Schaffer Leah V, Millikin Robert J, Shortreed Michael R, Scalf Mark, Smith Lloyd M
Department of Chemistry, University of Wisconsin-Madison, Madison, Wisconsin 53706, United States.
J Proteome Res. 2020 Aug 7;19(8):3510-3517. doi: 10.1021/acs.jproteome.0c00332. Epub 2020 Jul 10.
Cellular functions are performed by a vast and diverse set of proteoforms. Proteoforms are the specific forms of proteins produced as a result of genetic variations, RNA splicing, and post-translational modifications (PTMs). Top-down mass spectrometric analysis of intact proteins enables proteoform identification, including proteoforms derived from sequence cleavage events or harboring multiple PTMs. In contrast, bottom-up proteomics identifies peptides, which necessitates protein inference and does not yield proteoform identifications. We seek here to exploit the synergies between these two data types to improve the quality and depth of the overall proteomic analysis. To this end, we automated the large-scale integration of results from multiprotease bottom-up and top-down analyses in the software program Proteoform Suite and applied it to the analysis of proteoforms from the human Jurkat T lymphocyte cell line. We implemented the recently developed proteoform-level classification scheme for top-down tandem mass spectrometry (MS/MS) identifications in Proteoform Suite, which enables users to observe the level and type of ambiguity for each proteoform identification, including which of the ambiguous proteoform identifications are supported by bottom-up-level evidence. We used Proteoform Suite to find instances where top-down identifications aid in protein inference from bottom-up analysis and conversely where bottom-up peptide identifications aid in proteoform PTM localization. We also show the use of bottom-up data to infer proteoform candidates potentially present in the sample, allowing confirmation of such proteoform candidates by intact-mass analysis of MS1 spectra. The implementation of these capabilities in the freely available software program Proteoform Suite enables users to integrate large-scale top-down and bottom-up data sets and to utilize the synergies between them to improve and extend the proteomic analysis.
细胞功能由大量多样的蛋白质异构体执行。

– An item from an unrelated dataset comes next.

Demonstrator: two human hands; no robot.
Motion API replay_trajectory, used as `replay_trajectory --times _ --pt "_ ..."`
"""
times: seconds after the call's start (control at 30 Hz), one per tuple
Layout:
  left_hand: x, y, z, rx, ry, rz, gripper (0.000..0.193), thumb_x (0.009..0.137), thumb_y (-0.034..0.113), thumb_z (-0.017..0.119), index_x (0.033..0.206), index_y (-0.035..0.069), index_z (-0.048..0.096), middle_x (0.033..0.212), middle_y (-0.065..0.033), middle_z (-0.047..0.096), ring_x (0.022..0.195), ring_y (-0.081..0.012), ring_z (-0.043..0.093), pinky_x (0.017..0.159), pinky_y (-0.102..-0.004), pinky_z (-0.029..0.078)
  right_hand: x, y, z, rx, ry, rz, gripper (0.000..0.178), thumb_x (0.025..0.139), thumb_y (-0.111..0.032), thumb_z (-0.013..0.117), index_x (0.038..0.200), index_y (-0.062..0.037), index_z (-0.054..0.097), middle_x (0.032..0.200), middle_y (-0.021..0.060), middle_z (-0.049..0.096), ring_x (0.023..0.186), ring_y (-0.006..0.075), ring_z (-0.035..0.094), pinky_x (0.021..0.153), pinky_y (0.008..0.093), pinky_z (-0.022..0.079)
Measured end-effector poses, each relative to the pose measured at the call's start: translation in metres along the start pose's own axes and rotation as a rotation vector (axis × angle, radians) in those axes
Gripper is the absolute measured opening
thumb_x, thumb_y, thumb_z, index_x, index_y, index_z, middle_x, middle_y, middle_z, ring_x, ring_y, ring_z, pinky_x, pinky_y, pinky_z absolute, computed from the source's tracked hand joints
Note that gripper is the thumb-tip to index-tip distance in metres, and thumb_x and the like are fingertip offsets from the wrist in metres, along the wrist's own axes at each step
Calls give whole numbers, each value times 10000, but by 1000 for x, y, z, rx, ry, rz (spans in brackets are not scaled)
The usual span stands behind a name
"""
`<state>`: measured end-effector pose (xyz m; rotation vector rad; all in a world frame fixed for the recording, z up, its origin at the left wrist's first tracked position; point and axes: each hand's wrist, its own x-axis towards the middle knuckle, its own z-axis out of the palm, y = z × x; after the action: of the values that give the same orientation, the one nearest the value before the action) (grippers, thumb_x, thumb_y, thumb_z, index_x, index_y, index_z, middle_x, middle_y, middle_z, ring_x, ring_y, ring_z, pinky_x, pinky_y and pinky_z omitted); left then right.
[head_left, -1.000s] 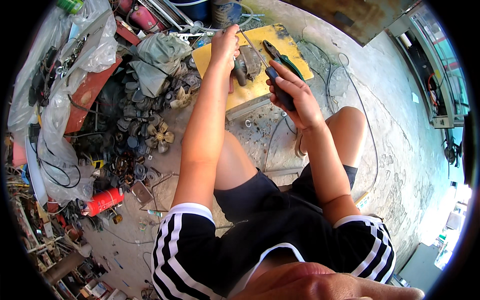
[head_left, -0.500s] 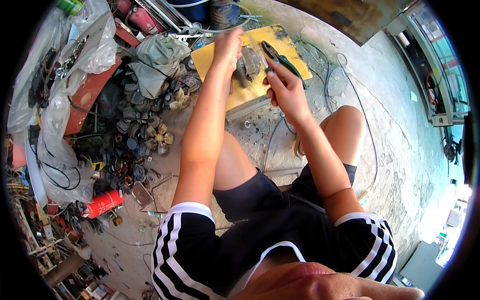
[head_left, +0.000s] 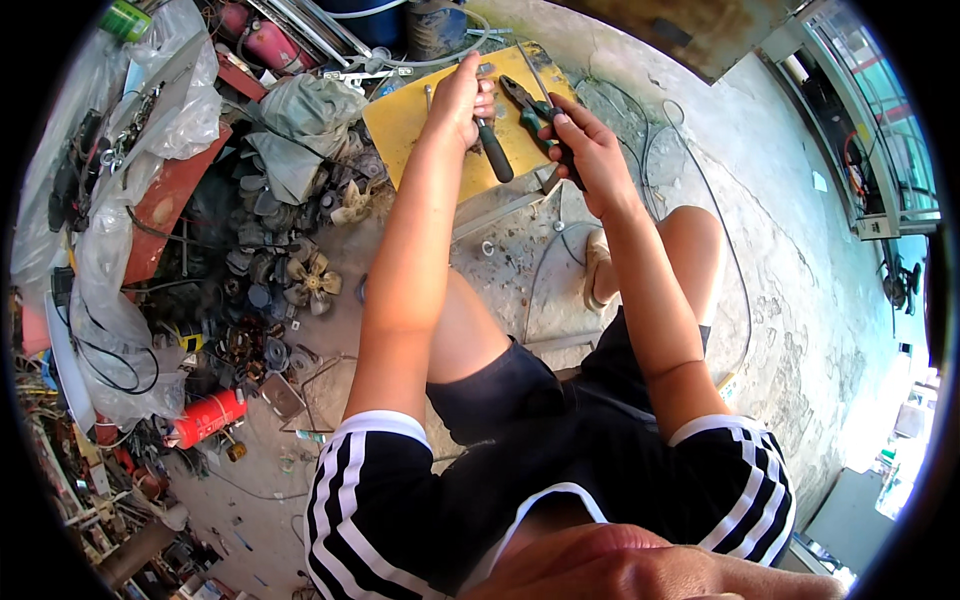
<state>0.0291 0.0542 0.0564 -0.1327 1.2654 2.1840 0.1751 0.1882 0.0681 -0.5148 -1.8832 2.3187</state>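
Observation:
My left hand (head_left: 462,105) is closed around a hammer above a yellow board (head_left: 405,125). The hammer's black grip (head_left: 494,152) points toward me, and its small grey head shows past my fingers. In my right hand (head_left: 590,150) is a screwdriver (head_left: 537,75), its thin metal shaft pointing away from me and its dark handle in my fist. Between the two hands lie pliers (head_left: 528,112) with green-and-black handles, jaws toward the far side. A thin metal rod (head_left: 429,98) is on the board left of my left hand.
Left of the board are a grey cloth bag (head_left: 310,110), a heap of motor parts (head_left: 260,265) and a fan blade (head_left: 314,282). A red cylinder (head_left: 208,417) lies lower left. Cables (head_left: 700,165) run over the concrete floor at right. A metal bar (head_left: 505,215) edges the board.
The slotted metal part that was on the board between my hands is no longer visible there. My hands have moved slightly apart, and the hammer and screwdriver show more clearly.

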Motion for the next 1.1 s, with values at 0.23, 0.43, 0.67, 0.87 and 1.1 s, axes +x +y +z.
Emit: replay_trajectory --times 0.23,0.43,0.67,0.87,1.1 --pt "-8 16 -19 -131 -164 -97 323 973 391 569 897 88 487 633 35 419 438 -38 321 390 -185 235 35 39 -42 -1010 255 -288 445 885 -246 603 1297 -81 569 1080 197 679 957 356 664 868 403 511" --pt "-10 15 -25 -169 -232 -102 326 971 382 572 886 78 488 637 35 421 443 -40 327 403 -189 245 75 60 -50 -1179 297 -539 383 854 -147 620 1236 -120 608 1061 153 671 1054 367 605 925 443 478" --pt "-11 21 -35 -227 -286 -133 337 980 362 550 1070 37 554 635 52 397 452 -36 310 414 -193 236 109 55 -59 -1196 189 -609 325 845 -96 609 1166 -116 653 1053 154 689 977 355 651 860 446 506" --pt "-5 27 -52 -397 -305 -74 332 973 315 543 1114 15 555 657 29 426 463 -58 334 421 -207 258 148 42 -70 -1208 -9 -289 316 875 -292 639 1144 -144 709 1084 151 702 1021 326 665 893 405 515" --pt "1 27 -55 -685 -350 161 354 974 275 432 1096 -29 567 706 -12 467 529 -91 372 514 -242 314 121 0 -27 -850 7 -474 364 927 -364 589 1084 -58 709 1009 167 715 955 306 690 844 379 524"
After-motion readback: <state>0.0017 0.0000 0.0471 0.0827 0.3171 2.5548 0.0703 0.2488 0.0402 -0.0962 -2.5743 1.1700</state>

蛋白质异构体是由于基因变异、RNA剪接和翻译后修饰(PTM)产生的蛋白质的特定形式。对完整蛋白质进行的自上而下质谱分析能够鉴定蛋白质异构体,包括源自序列切割事件或含有多个PTM的蛋白质异构体。相比之下,自下而上的蛋白质组学鉴定的是肽段,这需要进行蛋白质推断,且无法鉴定蛋白质异构体。我们在此寻求利用这两种数据类型之间的协同作用,以提高整体蛋白质组分析的质量和深度。为此,我们在Proteoform Suite软件程序中实现了多蛋白酶自下而上和自上而下分析结果的大规模自动化整合,并将其应用于人类Jurkat T淋巴细胞系蛋白质异构体的分析。我们在Proteoform Suite中为自上而下串联质谱(MS/MS)鉴定实施了最近开发的蛋白质异构体水平分类方案,该方案使用户能够观察每个蛋白质异构体鉴定的模糊程度和类型,包括哪些模糊的蛋白质异构体鉴定得到了自下而上水平证据的支持。我们使用Proteoform Suite来寻找自上而下鉴定有助于自下而上分析进行蛋白质推断的实例,反之,自下而上的肽段鉴定有助于蛋白质异构体PTM定位的实例。我们还展示了如何使用自下而上的数据推断样品中可能存在的蛋白质异构体候选物,从而通过对MS1光谱的完整质量分析来确认此类蛋白质异构体候选物。在免费提供的Proteoform Suite软件程序中实现这些功能,使用户能够整合大规模的自上而下和自下而上数据集,并利用它们之间的协同作用来改进和扩展蛋白质组分析。